* [WHAT NEEDS TO BE DONE]:
Only those lines in the data below from the line containing "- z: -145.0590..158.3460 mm" through the line containing "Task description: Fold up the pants", both included, should be restated word for word.

* [DATASET EXTRACT]:
▽
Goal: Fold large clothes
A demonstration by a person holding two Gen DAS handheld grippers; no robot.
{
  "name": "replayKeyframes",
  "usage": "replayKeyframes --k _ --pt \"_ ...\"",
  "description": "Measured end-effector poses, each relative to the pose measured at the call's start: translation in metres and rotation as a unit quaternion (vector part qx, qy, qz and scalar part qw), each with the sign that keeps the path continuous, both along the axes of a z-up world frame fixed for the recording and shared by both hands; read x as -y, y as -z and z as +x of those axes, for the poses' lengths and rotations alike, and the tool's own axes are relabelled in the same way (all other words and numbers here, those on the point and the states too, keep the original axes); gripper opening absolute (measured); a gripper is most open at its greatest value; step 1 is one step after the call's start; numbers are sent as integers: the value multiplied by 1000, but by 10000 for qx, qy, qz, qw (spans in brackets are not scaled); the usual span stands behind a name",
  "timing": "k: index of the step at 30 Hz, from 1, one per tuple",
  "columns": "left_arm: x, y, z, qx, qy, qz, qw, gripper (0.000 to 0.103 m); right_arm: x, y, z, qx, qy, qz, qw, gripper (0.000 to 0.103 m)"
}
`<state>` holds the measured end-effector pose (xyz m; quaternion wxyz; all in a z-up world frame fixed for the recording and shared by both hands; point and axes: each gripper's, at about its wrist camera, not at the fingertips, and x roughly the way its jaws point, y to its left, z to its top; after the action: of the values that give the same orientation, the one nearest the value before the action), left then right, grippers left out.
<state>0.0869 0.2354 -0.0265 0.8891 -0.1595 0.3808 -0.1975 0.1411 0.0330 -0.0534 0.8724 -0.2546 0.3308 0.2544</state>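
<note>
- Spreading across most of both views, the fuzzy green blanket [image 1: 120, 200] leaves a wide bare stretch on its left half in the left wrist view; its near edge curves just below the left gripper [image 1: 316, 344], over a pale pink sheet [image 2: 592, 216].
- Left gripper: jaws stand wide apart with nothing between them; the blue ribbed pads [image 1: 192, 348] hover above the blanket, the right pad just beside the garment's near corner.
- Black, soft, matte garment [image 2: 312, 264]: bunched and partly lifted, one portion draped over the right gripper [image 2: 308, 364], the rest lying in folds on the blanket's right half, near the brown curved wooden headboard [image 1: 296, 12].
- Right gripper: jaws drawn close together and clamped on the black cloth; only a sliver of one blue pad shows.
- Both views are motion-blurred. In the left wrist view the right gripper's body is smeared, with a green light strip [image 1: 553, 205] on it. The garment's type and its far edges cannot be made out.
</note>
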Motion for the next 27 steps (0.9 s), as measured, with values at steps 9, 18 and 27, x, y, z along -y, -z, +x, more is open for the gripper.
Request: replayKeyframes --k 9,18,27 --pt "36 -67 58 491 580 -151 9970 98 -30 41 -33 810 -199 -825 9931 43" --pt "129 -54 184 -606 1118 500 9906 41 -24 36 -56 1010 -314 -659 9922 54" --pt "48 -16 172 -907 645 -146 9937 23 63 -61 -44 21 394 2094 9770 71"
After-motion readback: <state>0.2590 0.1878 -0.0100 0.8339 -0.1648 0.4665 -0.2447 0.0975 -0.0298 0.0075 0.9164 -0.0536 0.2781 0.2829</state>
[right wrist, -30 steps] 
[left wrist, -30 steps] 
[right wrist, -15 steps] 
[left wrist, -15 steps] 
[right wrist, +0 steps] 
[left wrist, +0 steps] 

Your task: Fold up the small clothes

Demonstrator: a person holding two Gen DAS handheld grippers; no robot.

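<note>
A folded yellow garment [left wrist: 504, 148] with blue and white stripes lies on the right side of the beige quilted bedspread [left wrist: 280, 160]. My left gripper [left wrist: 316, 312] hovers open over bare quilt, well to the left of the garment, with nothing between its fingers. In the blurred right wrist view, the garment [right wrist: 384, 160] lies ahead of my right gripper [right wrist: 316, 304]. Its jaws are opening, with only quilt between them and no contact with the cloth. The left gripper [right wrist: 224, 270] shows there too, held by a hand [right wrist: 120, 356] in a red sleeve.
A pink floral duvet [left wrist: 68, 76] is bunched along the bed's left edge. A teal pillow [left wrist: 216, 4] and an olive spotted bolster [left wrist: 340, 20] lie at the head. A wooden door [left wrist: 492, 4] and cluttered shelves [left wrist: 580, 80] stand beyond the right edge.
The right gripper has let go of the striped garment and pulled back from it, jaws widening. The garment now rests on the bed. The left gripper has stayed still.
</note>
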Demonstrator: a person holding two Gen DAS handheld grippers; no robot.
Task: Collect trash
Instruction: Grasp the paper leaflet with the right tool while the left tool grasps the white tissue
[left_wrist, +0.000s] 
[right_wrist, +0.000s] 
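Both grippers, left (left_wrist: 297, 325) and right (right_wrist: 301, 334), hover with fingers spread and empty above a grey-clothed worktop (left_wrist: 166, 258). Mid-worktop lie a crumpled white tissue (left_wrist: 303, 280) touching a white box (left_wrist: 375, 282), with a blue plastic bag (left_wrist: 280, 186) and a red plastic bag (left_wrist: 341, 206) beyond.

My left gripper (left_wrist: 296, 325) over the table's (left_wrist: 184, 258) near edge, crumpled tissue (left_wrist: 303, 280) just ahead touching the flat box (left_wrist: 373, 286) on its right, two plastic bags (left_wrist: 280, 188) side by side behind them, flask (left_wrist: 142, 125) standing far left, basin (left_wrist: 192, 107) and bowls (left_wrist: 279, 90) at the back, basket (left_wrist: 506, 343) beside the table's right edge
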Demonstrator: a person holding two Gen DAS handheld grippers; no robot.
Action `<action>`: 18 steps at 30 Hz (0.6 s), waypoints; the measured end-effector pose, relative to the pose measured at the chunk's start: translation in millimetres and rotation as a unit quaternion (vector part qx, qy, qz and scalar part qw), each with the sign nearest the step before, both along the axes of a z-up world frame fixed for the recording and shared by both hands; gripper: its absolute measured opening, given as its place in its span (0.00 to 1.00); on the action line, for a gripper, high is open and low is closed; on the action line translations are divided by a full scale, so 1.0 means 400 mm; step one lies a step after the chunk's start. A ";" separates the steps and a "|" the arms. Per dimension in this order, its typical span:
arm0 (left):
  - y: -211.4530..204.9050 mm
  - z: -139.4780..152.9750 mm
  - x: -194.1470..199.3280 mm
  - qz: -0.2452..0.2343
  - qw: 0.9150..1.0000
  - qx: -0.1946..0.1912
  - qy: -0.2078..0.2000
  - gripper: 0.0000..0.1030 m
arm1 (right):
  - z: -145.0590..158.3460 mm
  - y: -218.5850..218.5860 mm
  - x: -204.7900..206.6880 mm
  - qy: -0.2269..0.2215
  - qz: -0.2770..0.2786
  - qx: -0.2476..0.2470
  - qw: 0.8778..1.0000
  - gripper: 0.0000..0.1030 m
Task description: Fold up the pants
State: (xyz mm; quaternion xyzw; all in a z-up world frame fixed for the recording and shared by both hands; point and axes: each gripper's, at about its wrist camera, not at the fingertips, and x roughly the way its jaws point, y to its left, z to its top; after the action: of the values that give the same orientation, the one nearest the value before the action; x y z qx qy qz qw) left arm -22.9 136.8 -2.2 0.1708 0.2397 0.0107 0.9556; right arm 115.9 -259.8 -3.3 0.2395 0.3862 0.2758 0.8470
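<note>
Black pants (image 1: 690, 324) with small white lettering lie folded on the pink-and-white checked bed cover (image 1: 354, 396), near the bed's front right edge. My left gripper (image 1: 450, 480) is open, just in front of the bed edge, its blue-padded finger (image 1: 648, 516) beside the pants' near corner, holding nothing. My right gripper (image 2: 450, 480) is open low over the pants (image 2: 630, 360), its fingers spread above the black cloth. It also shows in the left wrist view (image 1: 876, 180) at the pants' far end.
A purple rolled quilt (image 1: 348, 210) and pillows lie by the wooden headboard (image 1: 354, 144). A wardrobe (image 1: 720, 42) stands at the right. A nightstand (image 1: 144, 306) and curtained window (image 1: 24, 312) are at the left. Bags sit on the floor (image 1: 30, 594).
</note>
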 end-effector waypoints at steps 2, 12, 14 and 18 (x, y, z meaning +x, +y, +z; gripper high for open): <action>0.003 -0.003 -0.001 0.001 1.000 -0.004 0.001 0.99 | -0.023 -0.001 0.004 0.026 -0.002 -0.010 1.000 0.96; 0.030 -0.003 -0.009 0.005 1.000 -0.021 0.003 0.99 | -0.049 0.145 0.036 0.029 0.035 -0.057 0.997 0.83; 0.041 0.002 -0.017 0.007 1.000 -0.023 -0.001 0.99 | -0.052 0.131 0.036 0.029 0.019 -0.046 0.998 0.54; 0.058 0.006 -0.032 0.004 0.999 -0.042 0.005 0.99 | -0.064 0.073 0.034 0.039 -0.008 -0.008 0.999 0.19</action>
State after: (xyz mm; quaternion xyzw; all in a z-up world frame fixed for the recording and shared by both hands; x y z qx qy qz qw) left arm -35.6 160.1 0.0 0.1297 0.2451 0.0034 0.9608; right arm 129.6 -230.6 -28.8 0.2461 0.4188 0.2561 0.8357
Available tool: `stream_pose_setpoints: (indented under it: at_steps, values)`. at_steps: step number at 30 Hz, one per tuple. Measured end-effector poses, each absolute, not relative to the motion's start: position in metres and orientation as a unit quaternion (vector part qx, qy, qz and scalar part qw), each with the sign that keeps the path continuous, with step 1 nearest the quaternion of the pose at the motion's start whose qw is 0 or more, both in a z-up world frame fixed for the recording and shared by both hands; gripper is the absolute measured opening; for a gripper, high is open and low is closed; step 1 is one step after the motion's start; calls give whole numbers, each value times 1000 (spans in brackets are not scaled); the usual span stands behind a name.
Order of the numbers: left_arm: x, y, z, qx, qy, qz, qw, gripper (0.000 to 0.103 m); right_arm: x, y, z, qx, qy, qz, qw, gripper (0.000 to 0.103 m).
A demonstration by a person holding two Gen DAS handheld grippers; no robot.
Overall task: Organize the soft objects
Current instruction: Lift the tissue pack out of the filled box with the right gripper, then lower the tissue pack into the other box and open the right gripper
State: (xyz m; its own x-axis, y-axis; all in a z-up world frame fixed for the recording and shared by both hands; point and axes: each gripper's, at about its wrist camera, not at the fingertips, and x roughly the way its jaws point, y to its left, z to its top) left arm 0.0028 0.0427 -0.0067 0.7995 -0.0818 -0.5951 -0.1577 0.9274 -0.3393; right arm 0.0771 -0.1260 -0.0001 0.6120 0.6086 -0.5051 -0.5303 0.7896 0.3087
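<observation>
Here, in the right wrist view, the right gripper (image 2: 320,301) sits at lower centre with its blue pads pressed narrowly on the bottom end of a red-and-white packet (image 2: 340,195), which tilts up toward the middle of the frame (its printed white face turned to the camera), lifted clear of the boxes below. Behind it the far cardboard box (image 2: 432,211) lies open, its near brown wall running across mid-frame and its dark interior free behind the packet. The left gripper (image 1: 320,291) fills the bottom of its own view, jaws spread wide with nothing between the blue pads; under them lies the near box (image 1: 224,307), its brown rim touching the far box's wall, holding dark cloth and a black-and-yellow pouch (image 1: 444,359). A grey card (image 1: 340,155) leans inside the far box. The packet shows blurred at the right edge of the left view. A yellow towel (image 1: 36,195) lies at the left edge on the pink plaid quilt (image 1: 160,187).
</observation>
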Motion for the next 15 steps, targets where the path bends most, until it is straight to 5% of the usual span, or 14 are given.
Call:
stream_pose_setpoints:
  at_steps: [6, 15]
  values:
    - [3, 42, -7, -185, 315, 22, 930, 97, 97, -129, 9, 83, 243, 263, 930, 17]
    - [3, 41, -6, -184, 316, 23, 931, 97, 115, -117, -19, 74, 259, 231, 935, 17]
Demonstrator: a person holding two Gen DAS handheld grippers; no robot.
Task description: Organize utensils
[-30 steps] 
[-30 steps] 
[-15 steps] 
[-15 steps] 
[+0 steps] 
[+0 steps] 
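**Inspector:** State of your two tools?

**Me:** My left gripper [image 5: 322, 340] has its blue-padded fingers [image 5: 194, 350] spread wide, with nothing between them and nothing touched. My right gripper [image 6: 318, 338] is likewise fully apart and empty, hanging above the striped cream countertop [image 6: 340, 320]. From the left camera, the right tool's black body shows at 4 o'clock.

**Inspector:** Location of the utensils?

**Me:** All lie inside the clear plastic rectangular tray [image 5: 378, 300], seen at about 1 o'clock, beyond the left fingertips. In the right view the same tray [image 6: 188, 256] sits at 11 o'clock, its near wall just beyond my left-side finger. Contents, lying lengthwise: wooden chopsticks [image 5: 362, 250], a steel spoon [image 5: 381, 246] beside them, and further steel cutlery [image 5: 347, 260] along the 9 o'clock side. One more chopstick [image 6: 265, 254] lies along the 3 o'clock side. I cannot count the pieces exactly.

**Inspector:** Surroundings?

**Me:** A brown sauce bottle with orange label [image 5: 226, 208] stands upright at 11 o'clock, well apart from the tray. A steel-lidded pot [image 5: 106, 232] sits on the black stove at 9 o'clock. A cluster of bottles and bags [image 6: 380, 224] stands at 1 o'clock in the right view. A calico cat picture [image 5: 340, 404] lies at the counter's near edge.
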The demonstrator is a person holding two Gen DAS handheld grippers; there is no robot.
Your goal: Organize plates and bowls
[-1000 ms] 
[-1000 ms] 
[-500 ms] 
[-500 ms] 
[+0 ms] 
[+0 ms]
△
* [YOUR SOLUTION]:
  - z: -145.0590..158.3460 mm
  - y: -218.5850..218.5860 mm
  - x: -204.7900..206.6880 mm
  - qy: -0.2269..0.2215
  - qz: -0.2770..0.2786
  - qx: -0.2476..0.2470
  - qw: 0.8778..1.0000
  - gripper: 0.0000..0.1030 m
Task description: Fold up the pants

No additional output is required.